The U.S. Department of Homeland Security announced in July that it will be renewing, but not expanding, the Temporary Protected Status (T.P.S.) for Venezuelans in the United States. The Biden administration announced that it will offer an 18-month extension of T.P.S. to those who arrived in the U.S. by March 8, 2021, but that the program will not be expanded to incorporate recent arrivals. This move leaves tens of thousands of recently arrived Venezuelan immigrants without access to the humanitarian program’s protections.
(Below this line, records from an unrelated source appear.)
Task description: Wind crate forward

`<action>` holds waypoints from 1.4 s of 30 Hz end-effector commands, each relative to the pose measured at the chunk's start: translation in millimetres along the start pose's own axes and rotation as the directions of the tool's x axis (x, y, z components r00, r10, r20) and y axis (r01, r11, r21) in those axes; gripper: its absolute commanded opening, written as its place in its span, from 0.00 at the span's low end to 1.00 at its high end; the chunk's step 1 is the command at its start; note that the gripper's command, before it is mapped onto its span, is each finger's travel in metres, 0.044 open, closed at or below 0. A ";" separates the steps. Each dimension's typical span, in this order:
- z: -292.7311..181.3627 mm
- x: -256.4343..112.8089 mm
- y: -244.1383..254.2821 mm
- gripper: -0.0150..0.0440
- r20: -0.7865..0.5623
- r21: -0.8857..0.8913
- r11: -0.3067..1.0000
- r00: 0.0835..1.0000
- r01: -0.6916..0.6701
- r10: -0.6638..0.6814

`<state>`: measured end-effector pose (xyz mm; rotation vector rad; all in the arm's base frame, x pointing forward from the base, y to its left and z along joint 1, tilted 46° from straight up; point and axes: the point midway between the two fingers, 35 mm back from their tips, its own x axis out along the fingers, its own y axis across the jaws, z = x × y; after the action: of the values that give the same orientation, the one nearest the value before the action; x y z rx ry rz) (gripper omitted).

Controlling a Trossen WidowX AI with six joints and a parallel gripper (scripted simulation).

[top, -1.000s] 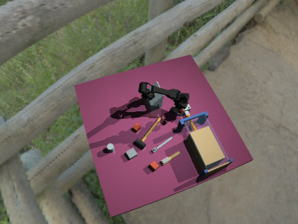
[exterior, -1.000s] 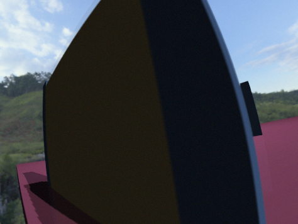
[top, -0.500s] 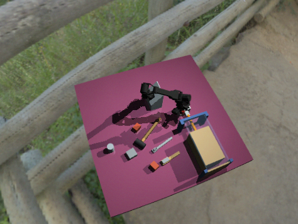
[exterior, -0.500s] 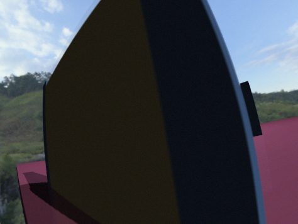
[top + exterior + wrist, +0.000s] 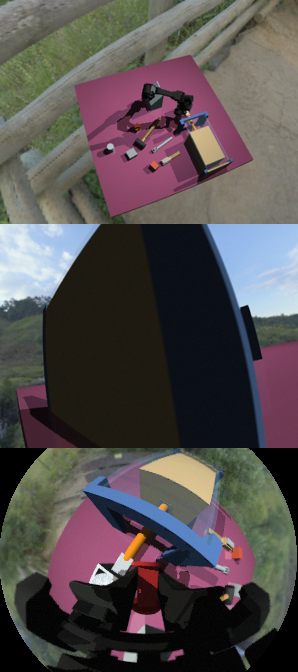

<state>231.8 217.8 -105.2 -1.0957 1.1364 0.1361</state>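
My gripper [image 5: 182, 112] [image 5: 147, 580] is shut on the red grip of the winch handle [image 5: 148, 590], beside the hand winch. The white winch [image 5: 103, 577] is partly covered by the fingers in the wrist view; whether the square key is in its hole is hidden. An orange strap [image 5: 135, 546] [image 5: 193, 126] runs from the winch through the blue steel frame [image 5: 150, 512] [image 5: 201, 114] to the crate. The tan crate [image 5: 205, 146] [image 5: 180, 472] sits flat in the clear-panelled cubby, with a gap between its front and the frame. The exterior view shows the crate [image 5: 104, 334] close and dark.
A hammer [image 5: 139, 143], a wrench [image 5: 163, 144], a brush [image 5: 165, 160], a red block [image 5: 154, 165], a grey block [image 5: 131, 153], a white cylinder [image 5: 110, 147] and an orange block [image 5: 137, 127] lie on the bench left of the cubby in the top view.
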 end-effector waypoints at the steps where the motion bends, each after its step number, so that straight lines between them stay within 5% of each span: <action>1: 6.2 5.3 5.5 0.25 0.000 0.008 1.000 1.000 -0.010 0.010; 42: 38.0 18.3 40.8 0.25 0.003 0.010 1.000 1.000 -0.012 0.012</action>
<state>243.9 250.7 -134.1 -1.1099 1.1262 0.1227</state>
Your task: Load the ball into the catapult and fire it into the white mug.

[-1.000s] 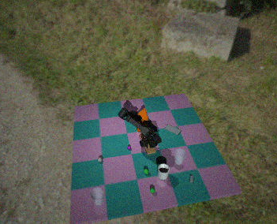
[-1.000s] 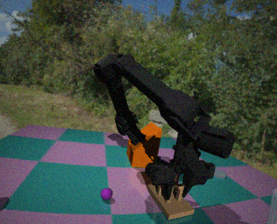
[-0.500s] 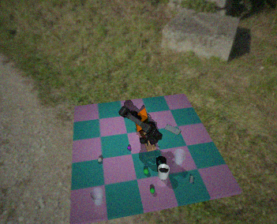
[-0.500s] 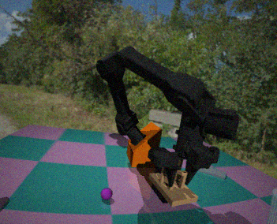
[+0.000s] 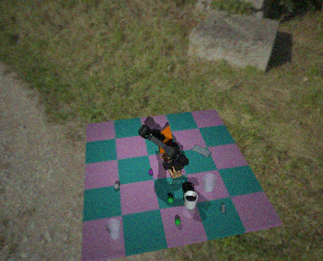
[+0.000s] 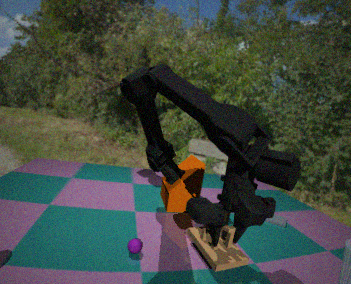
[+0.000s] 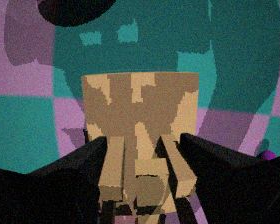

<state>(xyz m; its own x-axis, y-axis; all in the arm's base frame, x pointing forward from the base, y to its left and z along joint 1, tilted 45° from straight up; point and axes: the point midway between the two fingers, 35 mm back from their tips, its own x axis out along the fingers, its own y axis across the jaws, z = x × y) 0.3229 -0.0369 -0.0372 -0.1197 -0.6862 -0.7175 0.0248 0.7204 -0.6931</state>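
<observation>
The gripper grips the wooden catapult, seemingly for aiming; next it likely needs careful turning toward the white mug.

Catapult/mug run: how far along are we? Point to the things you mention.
Early, by the look of it. Loading: not done if the purple ball [image 5: 150, 172] [image 6: 135, 245] is the one; it lies beside the catapult [image 5: 175, 174] [image 6: 217, 257] [image 7: 141, 112]. In hand: the gripper [image 6: 227, 235] [image 7: 144, 141] is shut on the catapult, likely for aiming. Left: load, finish aiming, fire at the white mug [image 5: 190, 200].
</observation>
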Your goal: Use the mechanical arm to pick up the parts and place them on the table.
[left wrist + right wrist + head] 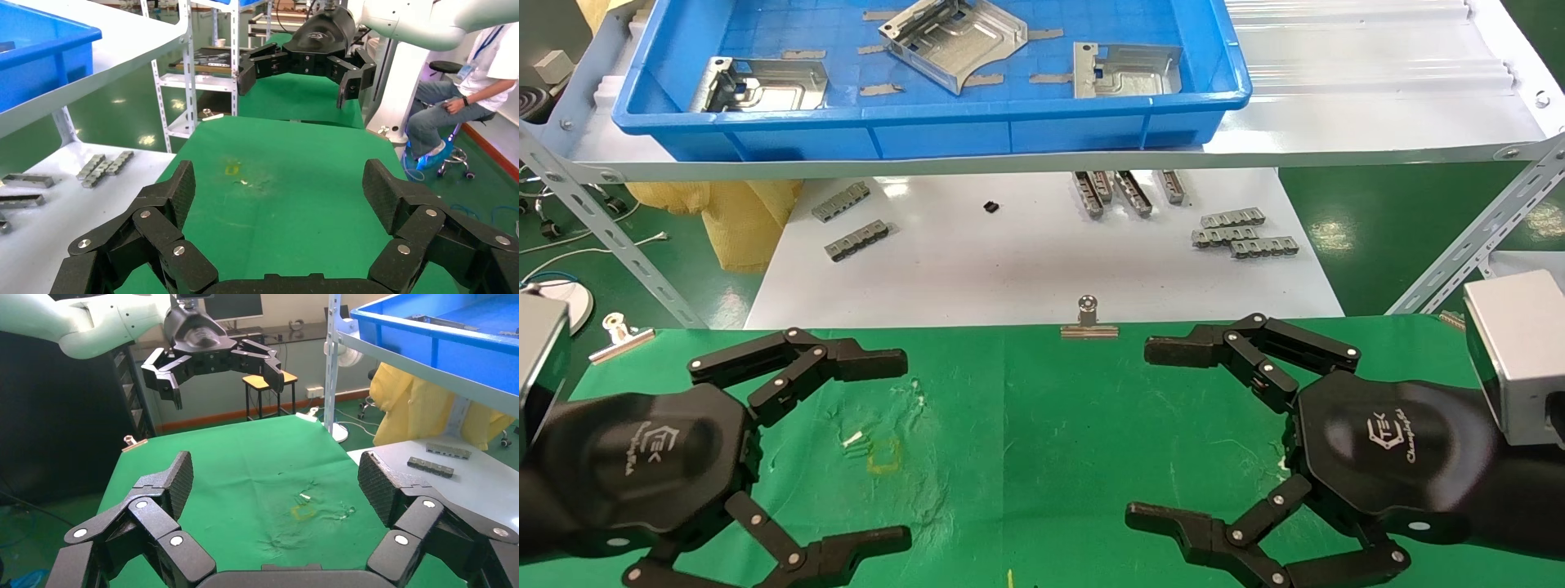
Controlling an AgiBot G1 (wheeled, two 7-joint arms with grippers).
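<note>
Three silver stamped parts lie in a blue bin (pixel 928 110) on the upper shelf: one at the left (pixel 764 84), one tilted in the middle (pixel 952 41), one at the right (pixel 1125 69). My left gripper (pixel 903 449) hovers open and empty over the left of the green table (pixel 1042 425). My right gripper (pixel 1140 433) hovers open and empty over its right side. The two face each other. In the left wrist view my left gripper (pixel 281 190) is wide open over bare cloth, with the right gripper (pixel 303 67) beyond. The right wrist view shows my right gripper (pixel 275 481) likewise, with the left gripper (pixel 214 364) beyond.
The white shelf (pixel 1377 122) overhangs a glossy white board (pixel 1026 269) with grey ridged strips (pixel 1242 233). Binder clips (pixel 1088 322) (pixel 621 339) grip the cloth's far edge. Slanted shelf braces (pixel 1475 237) stand at both sides. A person (pixel 453 110) sits beyond the table.
</note>
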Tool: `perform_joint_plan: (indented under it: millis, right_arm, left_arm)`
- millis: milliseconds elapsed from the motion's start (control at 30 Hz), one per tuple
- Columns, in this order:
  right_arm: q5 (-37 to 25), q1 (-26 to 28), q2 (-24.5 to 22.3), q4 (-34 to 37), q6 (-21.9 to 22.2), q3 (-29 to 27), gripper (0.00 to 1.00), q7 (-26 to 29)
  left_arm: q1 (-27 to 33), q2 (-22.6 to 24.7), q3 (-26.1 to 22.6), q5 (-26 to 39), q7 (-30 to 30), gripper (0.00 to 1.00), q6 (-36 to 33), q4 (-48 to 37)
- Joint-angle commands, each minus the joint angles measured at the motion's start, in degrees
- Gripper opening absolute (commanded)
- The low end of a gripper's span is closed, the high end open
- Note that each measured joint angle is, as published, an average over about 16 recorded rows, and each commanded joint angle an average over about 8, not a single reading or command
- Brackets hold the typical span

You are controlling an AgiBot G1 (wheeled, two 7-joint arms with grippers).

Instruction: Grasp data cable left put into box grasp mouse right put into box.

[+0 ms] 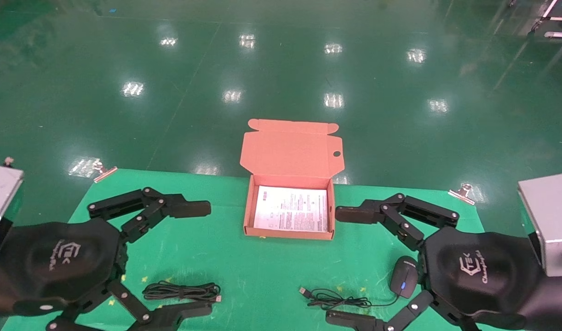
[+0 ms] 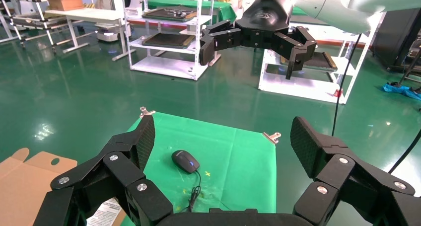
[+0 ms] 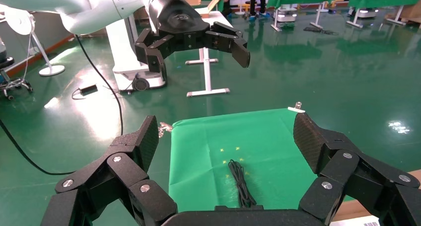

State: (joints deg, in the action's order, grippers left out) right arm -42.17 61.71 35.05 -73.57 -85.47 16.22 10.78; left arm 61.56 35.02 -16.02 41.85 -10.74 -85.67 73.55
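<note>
Left gripper (image 1: 196, 262) and right gripper (image 1: 345, 264) hover spread-fingered (holding nothing), flanking the box (image 1: 290, 232); data cable (image 1: 182, 291) and mouse (image 1: 404, 275) await pickup.

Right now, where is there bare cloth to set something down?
Bare green cloth lies between the box and the data cable, under neither gripper. It is crowded beside the mouse, whose cord sprawls under the right gripper. The left gripper hovers above the cable.

box (image 1: 288, 233) open on top – raised lid (image 1: 290, 149) walls off only its far side.
</note>
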Motion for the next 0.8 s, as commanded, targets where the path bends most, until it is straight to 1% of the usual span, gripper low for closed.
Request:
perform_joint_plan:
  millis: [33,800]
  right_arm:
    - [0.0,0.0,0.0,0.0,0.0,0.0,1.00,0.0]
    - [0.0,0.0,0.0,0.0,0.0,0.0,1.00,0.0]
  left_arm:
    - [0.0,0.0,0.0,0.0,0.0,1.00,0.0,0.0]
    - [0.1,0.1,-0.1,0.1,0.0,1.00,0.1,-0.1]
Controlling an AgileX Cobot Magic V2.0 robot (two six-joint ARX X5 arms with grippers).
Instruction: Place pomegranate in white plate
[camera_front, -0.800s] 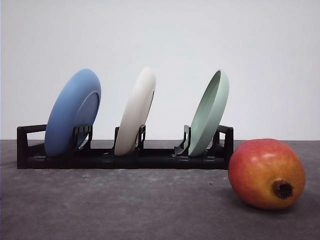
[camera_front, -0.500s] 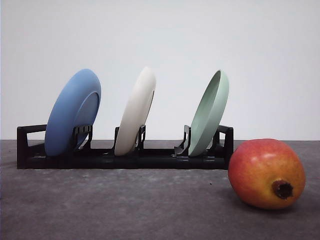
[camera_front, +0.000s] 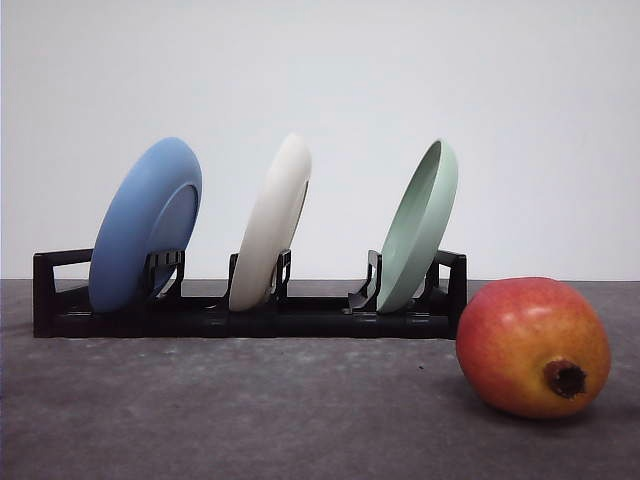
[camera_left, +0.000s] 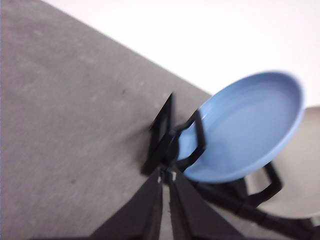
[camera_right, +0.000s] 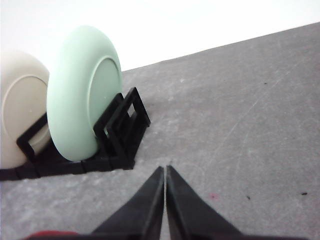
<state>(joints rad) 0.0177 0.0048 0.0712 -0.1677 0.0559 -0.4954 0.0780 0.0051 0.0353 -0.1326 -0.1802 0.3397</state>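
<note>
Currently the pomegranate (camera_front: 533, 346) lies on the grey worktop (camera_front: 250, 410) at the lower right of the front frame, calyx toward the camera, apart from the white plate (camera_front: 272, 222) that stands on edge mid-rack (camera_front: 250, 318) between the blue plate (camera_front: 146, 224) and the pale green plate (camera_front: 419, 226). Both the right end effector (camera_right: 164, 175) and the left end effector (camera_left: 165, 177) have their fingers pressed together, holding nothing. Judging by sides, the right arm is nearer the fruit, a red sliver at its wrist frame's lower left possibly being it.

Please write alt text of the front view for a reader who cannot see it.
A red-orange pomegranate lies on a grey table at the right, its dark calyx facing the camera. Behind it, a black rack holds three tilted plates: the blue plate, the white plate, the pale green plate.
</note>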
The T.P.S. program provides deportation relief and work permits to immigrants in the U.S. if their home countries experience a natural disaster, armed conflict, or other extra-ordinary event. The Biden administration granted T.P.S. to Venezuela in March 2021, citing economic and political turmoil and human rights abuses under President Nicolás Maduro, but Democratic lawmakers and activists have urged the administration to expand the offer to more recently arrived Venezuelans. Since January 2021, U.S. Border Patrol agents have detained more than 144,000 Venezuelans at the southwest border. Meanwhile, the Biden administration remains at odds with Maduro and has kept former U.S. President Donald Trump’s strict sanctions in place. Washington has in recent months attempted to mildly soften its policy on Venezuela to convince Maduro to resume political negotiations.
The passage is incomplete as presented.